A consultation with a good friend and trusted horsewoman, Lynne Shpak, led us to call Dr. Jim Yanuchis of Integrated Veterinary Services. He is a licensed veterinarian who specializes in whole horse care by integrating chiropractic and acupuncture treatments into his veterinary treatment plans. Unfortunately, most veterinary care is expensive and we needed to put out a call to our friends to help raise the funds needed to get Pudge seen and on a treatment course.
Thanks to the generosity of our friends and supporters, we were able to raise the funds needed for Pudge’s evaluation and initial treatments with Dr. Jim in just a week! Without their help and support, getting help for Pudge would have been difficult. We strive every day to provide the best care for our horses and with the generosity of others, we succeeded in getting the help Pudge needed.
THE VET VISIT
Ten days after we put out a call for help in donations, we were able to schedule a visit from Dr. Jim. After reviewing Pudge’s history and his medical chart and performing and extensive evaluation, Dr. Jim came up with what he believes to be the most accurate diagnosis.
·The confusing array of symptoms Pudge exhibited were actually two separate issues colliding.
·The first issue was a misalignment in his back. His shoulders and hips needed to be adjusted as well as his neck.

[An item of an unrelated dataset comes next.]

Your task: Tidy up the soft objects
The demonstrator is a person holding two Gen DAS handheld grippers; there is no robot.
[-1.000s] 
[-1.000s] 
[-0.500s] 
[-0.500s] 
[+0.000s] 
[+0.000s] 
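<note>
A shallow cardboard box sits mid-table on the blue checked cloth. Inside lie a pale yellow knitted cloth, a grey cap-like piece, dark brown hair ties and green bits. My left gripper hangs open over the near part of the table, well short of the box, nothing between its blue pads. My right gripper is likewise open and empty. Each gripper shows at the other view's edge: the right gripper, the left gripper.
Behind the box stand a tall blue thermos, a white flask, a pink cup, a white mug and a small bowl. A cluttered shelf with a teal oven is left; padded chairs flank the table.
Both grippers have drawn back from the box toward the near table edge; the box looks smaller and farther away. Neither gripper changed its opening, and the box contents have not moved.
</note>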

·The second issue compounded the first: Because Pudge is a pony and a pudgy one at that, he is prone to being overweight and experiences “Equine Metabolic Syndrome” which he is quite the “poster child” for. This condition, EMS, makes horses prone to laminitic attacks.
·In addition to the pain and lameness from the back injury, he also experienced an attack of laminitis.
The treatments initiated for Pudge were appropriate and helped to halt damage to his hooves and to make him more comfortable until he could be evaluated.
Dr. Jim performed a chiropractic adjustment on Pudge to re-align and balance his spine.Chiropractic adjustments consist of manual manipulation of the spine. He also performed an acupuncture treatment to balance his system and to begin to restore him health.
Dr. Jim prescribed several things to help Pudge continue in his recovery.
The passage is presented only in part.